• [REQUIREMENT] Return a copy of every line in the data below that contains "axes".

• [THE DATA]

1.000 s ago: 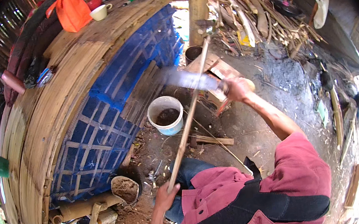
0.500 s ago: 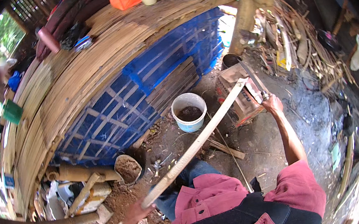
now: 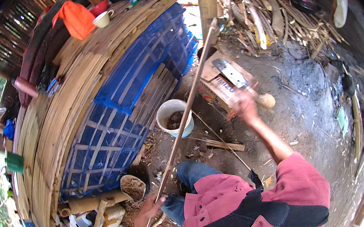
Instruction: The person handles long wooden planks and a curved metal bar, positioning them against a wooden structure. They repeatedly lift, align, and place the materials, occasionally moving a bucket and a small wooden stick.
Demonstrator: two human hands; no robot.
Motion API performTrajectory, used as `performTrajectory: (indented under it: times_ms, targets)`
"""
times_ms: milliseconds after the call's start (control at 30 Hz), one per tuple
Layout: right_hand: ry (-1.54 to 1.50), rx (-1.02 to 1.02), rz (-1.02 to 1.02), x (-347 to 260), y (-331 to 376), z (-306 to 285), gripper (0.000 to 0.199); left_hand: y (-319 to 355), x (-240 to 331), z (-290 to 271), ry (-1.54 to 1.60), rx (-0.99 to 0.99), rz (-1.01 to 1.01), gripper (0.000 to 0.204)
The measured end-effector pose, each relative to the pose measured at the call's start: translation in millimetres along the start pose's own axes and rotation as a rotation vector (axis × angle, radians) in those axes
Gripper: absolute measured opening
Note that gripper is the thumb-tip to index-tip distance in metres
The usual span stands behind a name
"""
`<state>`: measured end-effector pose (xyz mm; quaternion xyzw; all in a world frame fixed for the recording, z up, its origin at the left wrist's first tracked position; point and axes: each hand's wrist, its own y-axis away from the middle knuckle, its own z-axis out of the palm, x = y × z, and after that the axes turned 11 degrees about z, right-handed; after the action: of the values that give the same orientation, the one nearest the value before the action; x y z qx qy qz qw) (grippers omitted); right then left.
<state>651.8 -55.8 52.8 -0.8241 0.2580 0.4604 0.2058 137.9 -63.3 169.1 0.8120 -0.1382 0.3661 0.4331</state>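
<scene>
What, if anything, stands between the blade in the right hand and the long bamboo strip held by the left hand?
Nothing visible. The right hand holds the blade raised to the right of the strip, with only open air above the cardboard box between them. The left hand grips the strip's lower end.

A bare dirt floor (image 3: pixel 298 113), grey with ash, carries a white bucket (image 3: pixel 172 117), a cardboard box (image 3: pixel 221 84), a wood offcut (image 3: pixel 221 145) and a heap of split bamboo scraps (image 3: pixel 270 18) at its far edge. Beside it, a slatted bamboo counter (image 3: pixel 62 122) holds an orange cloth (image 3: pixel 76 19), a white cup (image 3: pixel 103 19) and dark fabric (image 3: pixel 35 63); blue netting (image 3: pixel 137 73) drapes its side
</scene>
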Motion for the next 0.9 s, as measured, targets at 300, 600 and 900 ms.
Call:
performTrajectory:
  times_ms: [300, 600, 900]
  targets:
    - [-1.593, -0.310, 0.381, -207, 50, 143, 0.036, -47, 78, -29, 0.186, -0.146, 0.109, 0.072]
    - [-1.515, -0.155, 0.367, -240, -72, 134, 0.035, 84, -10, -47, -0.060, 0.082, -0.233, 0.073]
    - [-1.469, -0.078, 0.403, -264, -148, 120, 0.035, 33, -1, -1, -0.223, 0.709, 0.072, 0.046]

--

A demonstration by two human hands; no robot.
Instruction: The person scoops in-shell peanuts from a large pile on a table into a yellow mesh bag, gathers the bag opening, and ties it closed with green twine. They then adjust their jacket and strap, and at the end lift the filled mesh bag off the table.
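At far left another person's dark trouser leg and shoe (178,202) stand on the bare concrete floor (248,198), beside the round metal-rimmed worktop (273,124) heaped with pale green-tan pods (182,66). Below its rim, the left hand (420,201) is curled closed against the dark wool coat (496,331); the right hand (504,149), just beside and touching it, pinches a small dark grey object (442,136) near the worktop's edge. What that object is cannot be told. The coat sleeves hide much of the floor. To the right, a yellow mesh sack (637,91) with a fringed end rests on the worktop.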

• [RESULT OF THE EXERCISE]
The measured end-effector pose, each relative to the pose measured at the call's start: translation in millimetres along the start pose's own axes and rotation as a rotation vector (axis × angle, radians) in those axes
`<state>`: measured end-effector pose (xyz mm; quaternion xyzw; all in a world frame fixed for the recording, z up, its origin at the left wrist's first tracked position; point and axes: each hand's wrist, its own y-axis away from the middle knuckle, its own z-axis out of the palm, x = y × z, and after that the axes turned 11 degrees about z, right-handed; after the action: of the values that give the same orientation, the one nearest the value before the action; x y z qx qy qz qw) (grippers omitted); right then left.

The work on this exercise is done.